Print the data below exactly, but only the lines from the one containing "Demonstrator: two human" down to the one containing "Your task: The", inclusive.

>>

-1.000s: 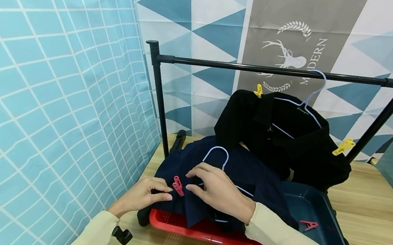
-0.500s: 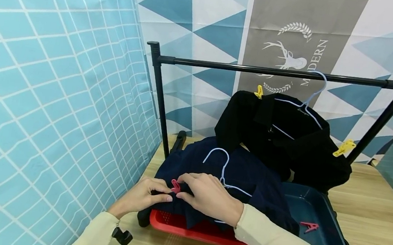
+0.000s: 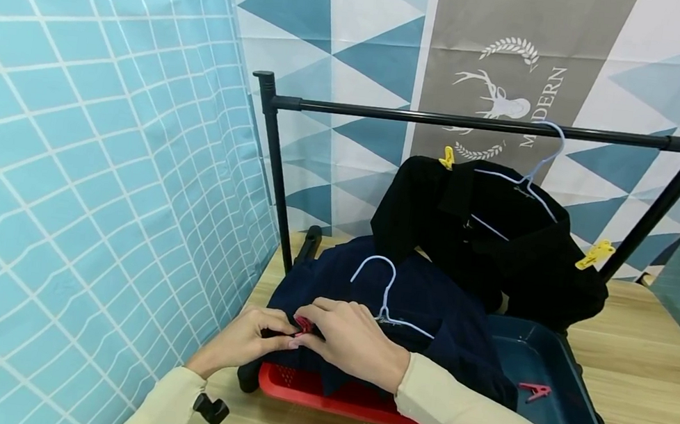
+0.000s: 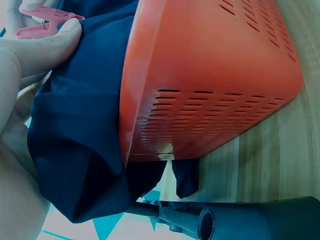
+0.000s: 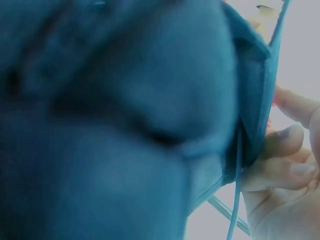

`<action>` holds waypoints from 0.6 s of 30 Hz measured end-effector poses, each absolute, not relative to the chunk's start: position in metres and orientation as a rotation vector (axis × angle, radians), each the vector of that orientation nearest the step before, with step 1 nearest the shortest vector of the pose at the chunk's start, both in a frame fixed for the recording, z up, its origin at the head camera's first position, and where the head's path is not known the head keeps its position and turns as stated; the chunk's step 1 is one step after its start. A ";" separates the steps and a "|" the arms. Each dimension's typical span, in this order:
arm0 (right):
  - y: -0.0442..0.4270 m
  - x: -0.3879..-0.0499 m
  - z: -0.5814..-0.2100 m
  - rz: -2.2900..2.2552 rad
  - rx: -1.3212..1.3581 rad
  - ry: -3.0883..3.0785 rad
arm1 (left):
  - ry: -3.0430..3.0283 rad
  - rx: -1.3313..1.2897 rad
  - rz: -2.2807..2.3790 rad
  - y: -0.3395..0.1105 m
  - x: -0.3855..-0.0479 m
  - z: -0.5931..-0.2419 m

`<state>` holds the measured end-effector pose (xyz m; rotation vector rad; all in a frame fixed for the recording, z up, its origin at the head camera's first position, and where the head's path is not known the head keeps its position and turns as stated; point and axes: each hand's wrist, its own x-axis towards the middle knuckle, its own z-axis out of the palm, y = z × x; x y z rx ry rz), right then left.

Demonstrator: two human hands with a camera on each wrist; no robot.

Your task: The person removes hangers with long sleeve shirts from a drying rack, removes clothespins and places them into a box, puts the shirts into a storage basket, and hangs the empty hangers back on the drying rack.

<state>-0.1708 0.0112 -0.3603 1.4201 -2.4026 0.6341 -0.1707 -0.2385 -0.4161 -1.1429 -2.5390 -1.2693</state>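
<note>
A navy shirt [image 3: 320, 276] lies bunched over a red basket [image 3: 349, 410], with a pale blue hanger [image 3: 409, 327] at its collar. My left hand [image 3: 245, 338] pinches the shirt's edge at its left end, thumb on the cloth. Close against it, my right hand [image 3: 356, 343] grips a pinkish-red clothespin [image 3: 303, 324] at the same edge, its fingers covering part of it. In the left wrist view the clothespin [image 4: 42, 21] shows just beyond the thumb. Blurred navy cloth [image 5: 210, 120] fills much of the right wrist view, and the curled fingers are at the right.
Behind stands a black rack [image 3: 389, 113]. From its bar a black shirt [image 3: 410, 206] hangs on another pale blue hanger, with yellow clothespins [image 3: 595, 255] at both shoulders. A dark blue tray [image 3: 531, 332] at the right holds another pink clothespin [image 3: 535, 391]. A gridded blue sheet [image 3: 69, 160] borders the left.
My right hand has moved left from above the hanger to the clothespin and taken hold of it, uncovering the hanger's hook. The left hand has stayed at the shirt's edge.
</note>
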 end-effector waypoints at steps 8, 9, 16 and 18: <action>0.010 -0.171 -0.366 0.707 1.457 -2.264 | -2.489 -1.184 -1.266 -0.238 -0.171 -0.415; 0.009 -0.172 -0.366 0.712 1.455 -2.257 | -2.490 -1.183 -1.264 -0.238 -0.171 -0.416; 0.009 -0.176 -0.369 0.810 1.437 -2.224 | -2.505 -1.171 -1.265 -0.239 -0.172 -0.418; 0.009 -0.176 -0.370 0.848 1.437 -2.217 | -2.504 -1.166 -1.264 -0.239 -0.172 -0.418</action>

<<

SOLUTION TO THIS TASK:
Demonstrator: two human hands with a camera on each wrist; no robot.

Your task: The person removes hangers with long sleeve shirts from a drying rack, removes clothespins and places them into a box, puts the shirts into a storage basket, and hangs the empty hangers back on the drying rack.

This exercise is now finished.